## TASK
Go through the entries below and give the number of lines that have the string "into", and only that.

## ENTRIES SHOWN

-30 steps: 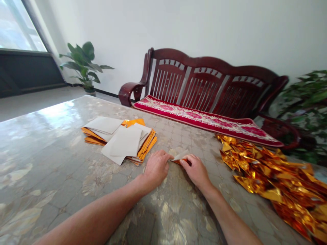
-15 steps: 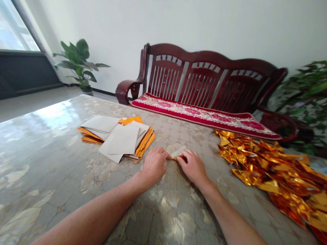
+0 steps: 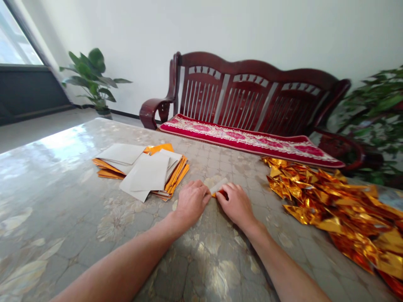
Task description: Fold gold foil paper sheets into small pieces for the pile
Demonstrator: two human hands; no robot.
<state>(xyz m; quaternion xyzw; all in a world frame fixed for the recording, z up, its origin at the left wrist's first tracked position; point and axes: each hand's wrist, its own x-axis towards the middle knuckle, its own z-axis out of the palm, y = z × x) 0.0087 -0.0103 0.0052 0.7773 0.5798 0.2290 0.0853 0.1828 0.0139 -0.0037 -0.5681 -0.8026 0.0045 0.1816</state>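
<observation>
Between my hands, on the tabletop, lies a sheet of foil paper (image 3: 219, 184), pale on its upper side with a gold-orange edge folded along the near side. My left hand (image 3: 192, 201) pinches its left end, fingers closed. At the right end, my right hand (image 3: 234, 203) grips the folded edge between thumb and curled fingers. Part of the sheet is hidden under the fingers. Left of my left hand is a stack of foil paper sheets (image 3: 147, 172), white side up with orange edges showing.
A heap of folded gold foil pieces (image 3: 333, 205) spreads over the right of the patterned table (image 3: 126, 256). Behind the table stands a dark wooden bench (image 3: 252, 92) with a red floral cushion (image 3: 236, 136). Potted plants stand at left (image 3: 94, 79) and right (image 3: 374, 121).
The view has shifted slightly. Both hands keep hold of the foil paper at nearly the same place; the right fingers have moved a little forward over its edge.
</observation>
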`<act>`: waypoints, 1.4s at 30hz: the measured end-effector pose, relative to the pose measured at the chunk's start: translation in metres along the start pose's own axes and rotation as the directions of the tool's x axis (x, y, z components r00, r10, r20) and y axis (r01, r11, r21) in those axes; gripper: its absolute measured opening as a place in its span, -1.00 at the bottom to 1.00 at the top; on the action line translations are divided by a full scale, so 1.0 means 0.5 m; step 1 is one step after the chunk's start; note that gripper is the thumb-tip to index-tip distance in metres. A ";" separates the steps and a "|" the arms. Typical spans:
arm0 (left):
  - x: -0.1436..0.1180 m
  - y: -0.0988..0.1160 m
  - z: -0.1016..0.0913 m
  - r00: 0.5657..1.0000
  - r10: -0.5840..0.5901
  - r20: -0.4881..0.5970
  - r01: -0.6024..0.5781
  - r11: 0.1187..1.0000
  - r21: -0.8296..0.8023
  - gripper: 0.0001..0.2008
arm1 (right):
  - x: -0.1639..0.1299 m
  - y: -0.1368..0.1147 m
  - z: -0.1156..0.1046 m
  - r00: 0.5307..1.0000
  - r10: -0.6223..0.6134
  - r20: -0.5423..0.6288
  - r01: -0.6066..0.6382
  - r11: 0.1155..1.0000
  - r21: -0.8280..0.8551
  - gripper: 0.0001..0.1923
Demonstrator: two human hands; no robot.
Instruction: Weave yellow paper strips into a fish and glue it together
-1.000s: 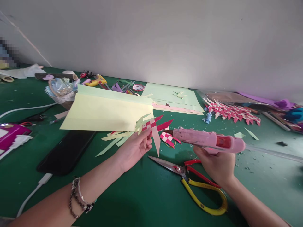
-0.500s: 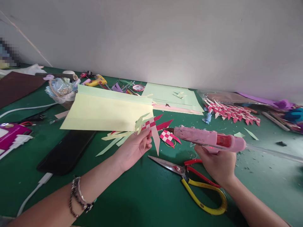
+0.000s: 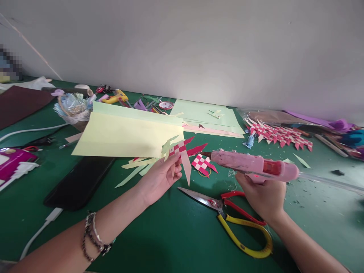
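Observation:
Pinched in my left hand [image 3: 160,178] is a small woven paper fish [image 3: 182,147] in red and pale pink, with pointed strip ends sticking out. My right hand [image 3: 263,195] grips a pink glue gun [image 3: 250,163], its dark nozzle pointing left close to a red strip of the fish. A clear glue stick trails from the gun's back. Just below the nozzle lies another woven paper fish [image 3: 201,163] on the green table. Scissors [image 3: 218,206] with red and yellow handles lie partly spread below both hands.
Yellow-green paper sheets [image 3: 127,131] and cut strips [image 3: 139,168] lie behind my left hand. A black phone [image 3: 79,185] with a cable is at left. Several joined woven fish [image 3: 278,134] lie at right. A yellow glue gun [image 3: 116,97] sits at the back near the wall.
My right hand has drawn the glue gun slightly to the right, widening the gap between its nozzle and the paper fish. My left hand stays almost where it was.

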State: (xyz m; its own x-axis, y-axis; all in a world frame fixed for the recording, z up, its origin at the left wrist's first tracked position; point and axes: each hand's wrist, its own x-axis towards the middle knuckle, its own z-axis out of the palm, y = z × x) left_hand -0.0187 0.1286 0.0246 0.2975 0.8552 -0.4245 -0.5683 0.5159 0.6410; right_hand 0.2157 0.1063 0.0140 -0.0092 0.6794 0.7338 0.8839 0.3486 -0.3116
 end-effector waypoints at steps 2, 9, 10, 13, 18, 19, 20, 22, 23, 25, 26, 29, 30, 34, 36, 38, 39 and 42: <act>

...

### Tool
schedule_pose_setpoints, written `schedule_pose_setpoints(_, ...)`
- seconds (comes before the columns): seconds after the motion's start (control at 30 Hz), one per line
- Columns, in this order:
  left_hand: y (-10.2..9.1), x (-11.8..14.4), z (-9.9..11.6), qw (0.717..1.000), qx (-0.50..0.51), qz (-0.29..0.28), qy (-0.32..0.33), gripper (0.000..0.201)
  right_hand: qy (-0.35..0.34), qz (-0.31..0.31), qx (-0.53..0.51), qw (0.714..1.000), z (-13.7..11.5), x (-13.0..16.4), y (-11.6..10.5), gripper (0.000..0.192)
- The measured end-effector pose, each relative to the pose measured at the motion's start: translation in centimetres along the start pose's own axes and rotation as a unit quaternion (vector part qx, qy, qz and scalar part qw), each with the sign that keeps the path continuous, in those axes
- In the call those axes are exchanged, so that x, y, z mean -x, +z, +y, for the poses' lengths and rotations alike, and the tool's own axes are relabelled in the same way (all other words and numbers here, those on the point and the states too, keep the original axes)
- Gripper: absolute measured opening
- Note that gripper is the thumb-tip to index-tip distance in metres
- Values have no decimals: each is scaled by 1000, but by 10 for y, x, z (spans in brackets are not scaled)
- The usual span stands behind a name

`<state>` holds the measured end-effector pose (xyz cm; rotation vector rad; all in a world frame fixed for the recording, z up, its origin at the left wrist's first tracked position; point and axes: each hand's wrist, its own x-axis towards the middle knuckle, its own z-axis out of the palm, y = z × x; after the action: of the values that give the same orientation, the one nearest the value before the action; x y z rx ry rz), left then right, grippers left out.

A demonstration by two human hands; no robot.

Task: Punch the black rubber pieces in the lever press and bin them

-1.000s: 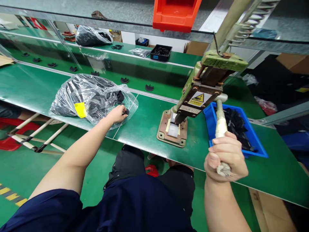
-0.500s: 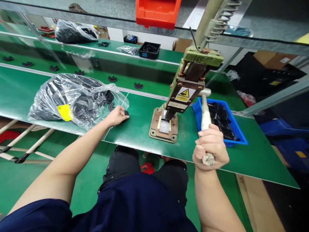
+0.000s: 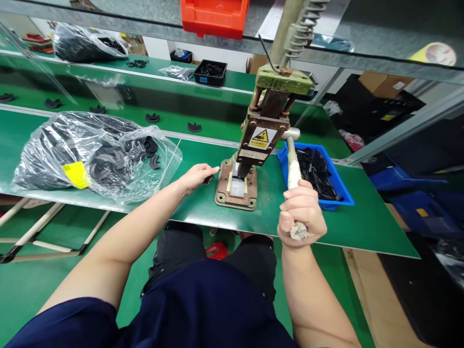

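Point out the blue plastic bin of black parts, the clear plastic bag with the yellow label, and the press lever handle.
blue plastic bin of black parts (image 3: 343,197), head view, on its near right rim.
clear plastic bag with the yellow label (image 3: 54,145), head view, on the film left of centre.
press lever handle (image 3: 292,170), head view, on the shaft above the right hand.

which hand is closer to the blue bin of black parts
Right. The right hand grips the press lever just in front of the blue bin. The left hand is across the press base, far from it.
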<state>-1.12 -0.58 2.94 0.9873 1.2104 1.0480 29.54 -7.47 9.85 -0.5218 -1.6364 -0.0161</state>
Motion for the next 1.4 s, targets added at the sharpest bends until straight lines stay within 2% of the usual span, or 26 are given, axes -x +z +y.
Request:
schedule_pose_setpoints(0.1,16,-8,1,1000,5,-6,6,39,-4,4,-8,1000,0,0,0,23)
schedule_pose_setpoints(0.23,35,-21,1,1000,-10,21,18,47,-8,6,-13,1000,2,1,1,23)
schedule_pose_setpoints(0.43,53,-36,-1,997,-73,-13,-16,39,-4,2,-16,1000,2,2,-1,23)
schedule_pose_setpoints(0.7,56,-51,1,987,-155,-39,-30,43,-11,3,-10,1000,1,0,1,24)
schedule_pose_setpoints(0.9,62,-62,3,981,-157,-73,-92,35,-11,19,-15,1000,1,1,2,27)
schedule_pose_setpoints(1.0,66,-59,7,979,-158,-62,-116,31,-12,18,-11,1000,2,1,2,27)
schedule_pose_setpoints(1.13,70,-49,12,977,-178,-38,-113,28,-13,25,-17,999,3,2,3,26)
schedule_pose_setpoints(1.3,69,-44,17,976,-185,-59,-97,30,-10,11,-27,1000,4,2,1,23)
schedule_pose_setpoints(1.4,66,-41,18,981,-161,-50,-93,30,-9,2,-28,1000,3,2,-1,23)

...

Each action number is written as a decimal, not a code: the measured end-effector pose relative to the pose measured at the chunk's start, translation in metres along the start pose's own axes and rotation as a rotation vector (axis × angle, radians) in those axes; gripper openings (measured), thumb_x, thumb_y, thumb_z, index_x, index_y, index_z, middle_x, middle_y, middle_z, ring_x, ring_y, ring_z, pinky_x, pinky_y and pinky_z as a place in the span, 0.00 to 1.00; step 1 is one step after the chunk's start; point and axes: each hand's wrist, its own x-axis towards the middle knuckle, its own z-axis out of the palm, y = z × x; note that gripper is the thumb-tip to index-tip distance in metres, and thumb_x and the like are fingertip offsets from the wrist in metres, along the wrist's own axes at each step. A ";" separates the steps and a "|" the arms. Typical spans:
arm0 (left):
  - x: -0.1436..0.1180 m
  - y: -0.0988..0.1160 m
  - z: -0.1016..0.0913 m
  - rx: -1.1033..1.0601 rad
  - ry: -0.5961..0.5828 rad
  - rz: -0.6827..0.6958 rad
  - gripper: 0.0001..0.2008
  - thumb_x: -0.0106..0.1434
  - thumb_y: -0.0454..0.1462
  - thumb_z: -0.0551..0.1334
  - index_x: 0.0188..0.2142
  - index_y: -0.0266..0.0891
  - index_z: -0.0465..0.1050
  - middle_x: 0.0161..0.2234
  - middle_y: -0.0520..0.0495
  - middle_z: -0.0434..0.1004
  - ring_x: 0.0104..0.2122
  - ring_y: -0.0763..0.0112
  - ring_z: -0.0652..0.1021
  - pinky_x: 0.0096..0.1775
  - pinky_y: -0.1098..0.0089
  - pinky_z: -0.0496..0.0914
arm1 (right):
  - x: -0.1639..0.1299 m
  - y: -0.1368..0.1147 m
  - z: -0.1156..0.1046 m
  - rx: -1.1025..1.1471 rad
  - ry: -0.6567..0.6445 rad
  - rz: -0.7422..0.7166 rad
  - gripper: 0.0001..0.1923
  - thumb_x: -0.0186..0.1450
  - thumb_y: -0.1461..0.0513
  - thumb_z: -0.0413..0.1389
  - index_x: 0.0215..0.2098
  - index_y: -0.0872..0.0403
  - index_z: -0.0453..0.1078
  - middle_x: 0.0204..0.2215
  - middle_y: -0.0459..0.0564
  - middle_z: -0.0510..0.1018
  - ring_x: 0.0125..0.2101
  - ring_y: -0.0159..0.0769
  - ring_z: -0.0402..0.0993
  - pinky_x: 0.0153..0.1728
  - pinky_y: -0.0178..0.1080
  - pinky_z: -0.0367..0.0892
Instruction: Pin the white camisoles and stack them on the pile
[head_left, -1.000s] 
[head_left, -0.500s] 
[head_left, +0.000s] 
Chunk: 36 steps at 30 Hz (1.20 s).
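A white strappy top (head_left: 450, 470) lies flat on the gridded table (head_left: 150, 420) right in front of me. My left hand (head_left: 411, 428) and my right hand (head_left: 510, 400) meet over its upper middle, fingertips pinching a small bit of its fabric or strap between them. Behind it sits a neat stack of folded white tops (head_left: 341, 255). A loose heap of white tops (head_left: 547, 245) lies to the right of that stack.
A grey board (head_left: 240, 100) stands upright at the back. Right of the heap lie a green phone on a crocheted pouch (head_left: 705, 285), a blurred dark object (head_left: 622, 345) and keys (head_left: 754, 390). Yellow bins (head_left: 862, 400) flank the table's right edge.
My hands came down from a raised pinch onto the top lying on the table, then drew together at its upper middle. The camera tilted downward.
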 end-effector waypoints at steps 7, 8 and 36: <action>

## TASK ANSWER
2